TEL AVIV, ISRAEL--(Marketwired - June 5, 2017) - Delek Group Ltd. ("Delek") and its wholly-owned subsidiary DKL Investments Limited (the "Offeror") today announced that the Offeror has completed the compulsory acquisition (the "Compulsory Acquisition") of all remaining, outstanding common shares ("Common Shares") of Ithaca Energy Inc. ("Ithaca") not previously owned by the Offeror pursuant to Part 16 of the Business Corporations Act (Alberta) (the "Act") following its previously announced successful takeover bid (the "Offer").
Following the expiration of the Offer, as extended on April 20, 2017 for the mandatory extension period, the Offeror owned 400,852,265 Common Shares representing, on a non-diluted basis, approximately 94% of the issued and outstanding Common Shares. The Offeror acquired an additional 24,486,303 Common Shares pursuant to the Compulsory Acquisition representing, on a non-diluted basis, approximately 6% of the issued and outstanding Common Shares, at a price of C$1.95 per Common Share for an aggregate price of C$47,748,290.85.
As a result of the Compulsory Acquisition, the Offeror now owns all of the issued and outstanding Common Shares of Ithaca. Ithaca has applied to have the Common Shares delisted from the Toronto Stock Exchange and AIM. The Common Shares will be delisted in accordance with the policies of the Toronto Stock Exchange and AIM.

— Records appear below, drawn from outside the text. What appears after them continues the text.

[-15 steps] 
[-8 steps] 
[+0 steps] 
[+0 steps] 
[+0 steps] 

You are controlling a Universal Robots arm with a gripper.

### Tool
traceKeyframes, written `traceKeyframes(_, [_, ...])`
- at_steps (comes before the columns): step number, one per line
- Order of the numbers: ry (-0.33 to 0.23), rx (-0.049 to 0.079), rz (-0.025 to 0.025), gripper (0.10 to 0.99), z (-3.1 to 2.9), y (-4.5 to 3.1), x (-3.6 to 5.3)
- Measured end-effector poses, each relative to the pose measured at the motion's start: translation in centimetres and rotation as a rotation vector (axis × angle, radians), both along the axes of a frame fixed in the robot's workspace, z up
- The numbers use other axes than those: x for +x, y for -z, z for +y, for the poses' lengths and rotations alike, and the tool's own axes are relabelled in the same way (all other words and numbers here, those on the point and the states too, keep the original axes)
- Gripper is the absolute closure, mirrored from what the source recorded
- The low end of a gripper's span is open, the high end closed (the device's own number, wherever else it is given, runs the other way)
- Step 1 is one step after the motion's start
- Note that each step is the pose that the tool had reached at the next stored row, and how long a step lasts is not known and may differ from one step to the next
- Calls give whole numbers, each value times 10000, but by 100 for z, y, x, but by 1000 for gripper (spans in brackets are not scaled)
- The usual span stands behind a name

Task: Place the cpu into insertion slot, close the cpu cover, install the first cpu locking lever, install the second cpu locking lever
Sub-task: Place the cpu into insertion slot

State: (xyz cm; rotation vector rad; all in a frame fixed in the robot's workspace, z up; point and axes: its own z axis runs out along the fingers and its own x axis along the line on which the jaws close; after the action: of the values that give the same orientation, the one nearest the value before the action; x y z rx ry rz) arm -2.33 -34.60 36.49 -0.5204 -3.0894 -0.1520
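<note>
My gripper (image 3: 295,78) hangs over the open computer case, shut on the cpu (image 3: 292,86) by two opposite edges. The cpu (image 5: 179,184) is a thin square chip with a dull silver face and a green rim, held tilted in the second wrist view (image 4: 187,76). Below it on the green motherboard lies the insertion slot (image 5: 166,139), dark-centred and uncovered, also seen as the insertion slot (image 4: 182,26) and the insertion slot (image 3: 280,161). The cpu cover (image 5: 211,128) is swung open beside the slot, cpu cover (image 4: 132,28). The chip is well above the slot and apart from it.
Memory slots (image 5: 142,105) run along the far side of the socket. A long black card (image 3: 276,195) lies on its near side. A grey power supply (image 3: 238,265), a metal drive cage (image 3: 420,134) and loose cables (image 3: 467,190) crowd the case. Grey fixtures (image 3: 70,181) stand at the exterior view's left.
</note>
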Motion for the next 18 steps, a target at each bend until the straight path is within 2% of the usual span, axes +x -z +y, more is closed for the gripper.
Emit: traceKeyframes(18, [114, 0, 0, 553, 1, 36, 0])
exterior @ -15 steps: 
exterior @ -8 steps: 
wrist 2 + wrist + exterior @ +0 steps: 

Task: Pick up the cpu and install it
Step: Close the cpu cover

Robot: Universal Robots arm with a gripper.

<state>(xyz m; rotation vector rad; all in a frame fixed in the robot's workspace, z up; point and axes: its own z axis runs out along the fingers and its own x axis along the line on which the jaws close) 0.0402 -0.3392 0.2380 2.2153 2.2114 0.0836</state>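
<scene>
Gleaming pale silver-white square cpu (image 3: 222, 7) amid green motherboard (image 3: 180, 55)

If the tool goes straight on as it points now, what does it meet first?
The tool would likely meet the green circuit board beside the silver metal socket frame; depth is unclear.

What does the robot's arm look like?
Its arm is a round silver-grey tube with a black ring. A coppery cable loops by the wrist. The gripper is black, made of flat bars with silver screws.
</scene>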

Caution Concerning Forward-Looking Statements
Certain statements made in this news release are forward-looking statements, including, but not limited to, statements relating to the delisting of the Common Shares from the Toronto Stock Exchange and AIM. Forward-looking statements, by their very nature, are subject to inherent risks and uncertainties and are based on several assumptions, both general and specific, which give rise to the possibility that actual results or events could differ materially from our expectations expressed in or implied by such forward-looking statements. As a result, the Offeror and Delek cannot guarantee that any forward-looking statement will materialize and caution readers against relying on any of these forward-looking statements. The forward-looking statements contained in this news release describe the Offeror's expectations as of the date of this press release and, accordingly, are subject to change after such date. Except as may be required by applicable Canadian securities laws, neither the Offeror nor Delek undertake any obligation to update or revise any forward-looking statements contained in this news release, whether as a result of new information, future events or otherwise.